READY PLAYER ONE: The huge ‘eyelid’ entrance to the CityPoint Building on Ropemaker Street in the financial heart of The City, becomes the entrance to the HQ of Innovative Online Industries from which Samantha/Art3mis (Olivia Cooke) makes a hasty exit after disabling the forcefield shield thingy in Steven Spielberg’s whizzbang sci-fi epic.

This is an increasingly popular area for movies, just around the corner is the ‘Manhattan’ sidewalk where (spoiler alert!) the Ancient One plummets to earth in Marvel’s Doctor Strange.

6/10 Maybe too much of a landmark if you’re a Londoner.

12   |   Berlin Airport – Westminster, SW1

Lawrence Hall, Royal Horticultural Halls, Westminster

INDIANA JONES AND THE LAST CRUSADE: It’s Thirties Berlin and Indy (Harrison Ford), along with his dad (Sean Connery), needing to take the first dirigible out of the city, naturally heads to the airport.

The sleek deco exterior is in San Francisco but the towering concrete arches of the Berlin airport lounge are those of the 1928 Lawrence Hall, one of the two Royal Horticultural Halls, in the heart of Westminster.

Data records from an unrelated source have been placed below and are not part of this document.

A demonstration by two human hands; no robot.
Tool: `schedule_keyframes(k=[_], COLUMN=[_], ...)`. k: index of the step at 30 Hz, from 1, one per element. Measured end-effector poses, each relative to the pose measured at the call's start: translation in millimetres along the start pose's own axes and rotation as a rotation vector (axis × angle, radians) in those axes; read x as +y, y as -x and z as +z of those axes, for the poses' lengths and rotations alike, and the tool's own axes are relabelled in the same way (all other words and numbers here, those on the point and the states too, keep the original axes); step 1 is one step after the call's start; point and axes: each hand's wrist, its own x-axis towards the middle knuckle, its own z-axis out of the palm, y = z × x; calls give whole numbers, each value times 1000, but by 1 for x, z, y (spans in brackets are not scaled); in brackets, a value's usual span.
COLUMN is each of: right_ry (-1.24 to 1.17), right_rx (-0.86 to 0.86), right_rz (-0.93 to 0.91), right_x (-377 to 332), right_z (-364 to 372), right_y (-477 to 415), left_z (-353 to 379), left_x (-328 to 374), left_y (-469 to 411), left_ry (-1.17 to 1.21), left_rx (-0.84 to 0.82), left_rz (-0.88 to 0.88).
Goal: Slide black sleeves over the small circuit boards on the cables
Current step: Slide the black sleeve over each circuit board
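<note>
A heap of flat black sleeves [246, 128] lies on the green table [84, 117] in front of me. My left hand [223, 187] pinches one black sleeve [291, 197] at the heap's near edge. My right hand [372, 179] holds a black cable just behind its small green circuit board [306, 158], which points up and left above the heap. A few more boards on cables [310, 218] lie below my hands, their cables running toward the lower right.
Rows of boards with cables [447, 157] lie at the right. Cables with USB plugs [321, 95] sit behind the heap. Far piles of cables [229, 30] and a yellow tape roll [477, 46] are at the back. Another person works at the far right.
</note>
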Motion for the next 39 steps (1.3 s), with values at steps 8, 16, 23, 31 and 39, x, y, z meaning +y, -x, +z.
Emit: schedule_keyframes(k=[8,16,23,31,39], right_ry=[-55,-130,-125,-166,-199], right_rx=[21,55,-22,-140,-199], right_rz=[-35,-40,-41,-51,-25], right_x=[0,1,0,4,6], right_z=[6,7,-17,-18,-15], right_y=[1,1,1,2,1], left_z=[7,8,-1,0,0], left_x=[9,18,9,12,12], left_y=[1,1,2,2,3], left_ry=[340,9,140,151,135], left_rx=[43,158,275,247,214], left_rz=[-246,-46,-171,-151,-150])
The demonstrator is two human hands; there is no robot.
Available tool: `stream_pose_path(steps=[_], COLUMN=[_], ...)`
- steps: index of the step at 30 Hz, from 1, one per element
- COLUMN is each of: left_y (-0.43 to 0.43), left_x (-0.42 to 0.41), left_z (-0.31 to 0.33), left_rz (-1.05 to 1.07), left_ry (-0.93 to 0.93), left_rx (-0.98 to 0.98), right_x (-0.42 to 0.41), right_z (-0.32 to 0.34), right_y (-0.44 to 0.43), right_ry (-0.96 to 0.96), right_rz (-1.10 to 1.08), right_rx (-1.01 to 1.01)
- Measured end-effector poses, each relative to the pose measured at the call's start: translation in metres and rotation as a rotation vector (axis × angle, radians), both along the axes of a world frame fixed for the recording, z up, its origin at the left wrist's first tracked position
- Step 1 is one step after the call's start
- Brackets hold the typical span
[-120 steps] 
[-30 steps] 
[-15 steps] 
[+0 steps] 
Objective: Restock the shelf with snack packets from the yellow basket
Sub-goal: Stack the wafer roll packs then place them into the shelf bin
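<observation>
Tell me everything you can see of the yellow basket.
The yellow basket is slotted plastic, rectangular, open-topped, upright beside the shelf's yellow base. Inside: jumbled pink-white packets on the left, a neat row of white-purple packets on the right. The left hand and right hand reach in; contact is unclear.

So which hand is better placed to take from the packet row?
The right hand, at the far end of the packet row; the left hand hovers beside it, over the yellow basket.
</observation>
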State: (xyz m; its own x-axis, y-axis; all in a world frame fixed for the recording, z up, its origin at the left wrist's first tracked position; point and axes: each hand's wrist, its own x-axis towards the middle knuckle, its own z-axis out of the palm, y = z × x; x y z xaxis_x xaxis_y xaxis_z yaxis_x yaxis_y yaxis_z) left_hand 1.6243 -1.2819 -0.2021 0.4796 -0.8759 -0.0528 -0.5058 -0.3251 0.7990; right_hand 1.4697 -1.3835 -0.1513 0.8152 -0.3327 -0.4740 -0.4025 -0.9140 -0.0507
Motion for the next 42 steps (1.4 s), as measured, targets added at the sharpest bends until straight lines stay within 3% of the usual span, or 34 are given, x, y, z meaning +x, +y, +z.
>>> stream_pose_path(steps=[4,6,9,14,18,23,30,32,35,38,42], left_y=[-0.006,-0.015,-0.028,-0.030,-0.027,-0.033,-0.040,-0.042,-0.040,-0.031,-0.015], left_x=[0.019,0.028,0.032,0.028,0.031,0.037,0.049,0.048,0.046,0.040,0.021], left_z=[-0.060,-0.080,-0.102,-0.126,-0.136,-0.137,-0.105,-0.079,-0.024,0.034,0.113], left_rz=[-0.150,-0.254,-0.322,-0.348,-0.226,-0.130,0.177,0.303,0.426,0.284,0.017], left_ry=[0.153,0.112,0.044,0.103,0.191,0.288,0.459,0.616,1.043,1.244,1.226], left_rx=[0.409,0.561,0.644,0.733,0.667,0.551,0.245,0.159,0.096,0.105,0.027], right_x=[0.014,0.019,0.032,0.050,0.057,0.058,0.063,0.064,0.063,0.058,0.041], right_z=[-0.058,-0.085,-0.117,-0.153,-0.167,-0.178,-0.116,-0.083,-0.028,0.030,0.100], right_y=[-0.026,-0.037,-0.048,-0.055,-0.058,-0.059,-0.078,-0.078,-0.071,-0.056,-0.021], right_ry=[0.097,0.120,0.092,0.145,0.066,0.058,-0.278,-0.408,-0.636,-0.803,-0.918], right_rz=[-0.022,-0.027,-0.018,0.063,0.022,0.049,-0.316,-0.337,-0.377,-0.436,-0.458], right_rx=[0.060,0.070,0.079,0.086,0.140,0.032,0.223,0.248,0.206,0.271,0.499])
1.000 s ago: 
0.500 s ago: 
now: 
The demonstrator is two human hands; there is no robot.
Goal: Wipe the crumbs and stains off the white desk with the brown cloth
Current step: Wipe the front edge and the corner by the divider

Lawrence Hall took to its role so well that, in 1997, it became Berlin Tempelhof airport for Philip Noyce’s film of The Saint, with Val Kilmer.

The Hall used to be open to the public for all kinds of events but, since being leased to Westminster School in 2011, the only way to see it for yourself is to attend one of the Horticultural Society’s four-times-a-year flower shows.

9/10 OK, historically inaccurate but pretty persuasive as Hitler’s vision of a comfy departure lounge.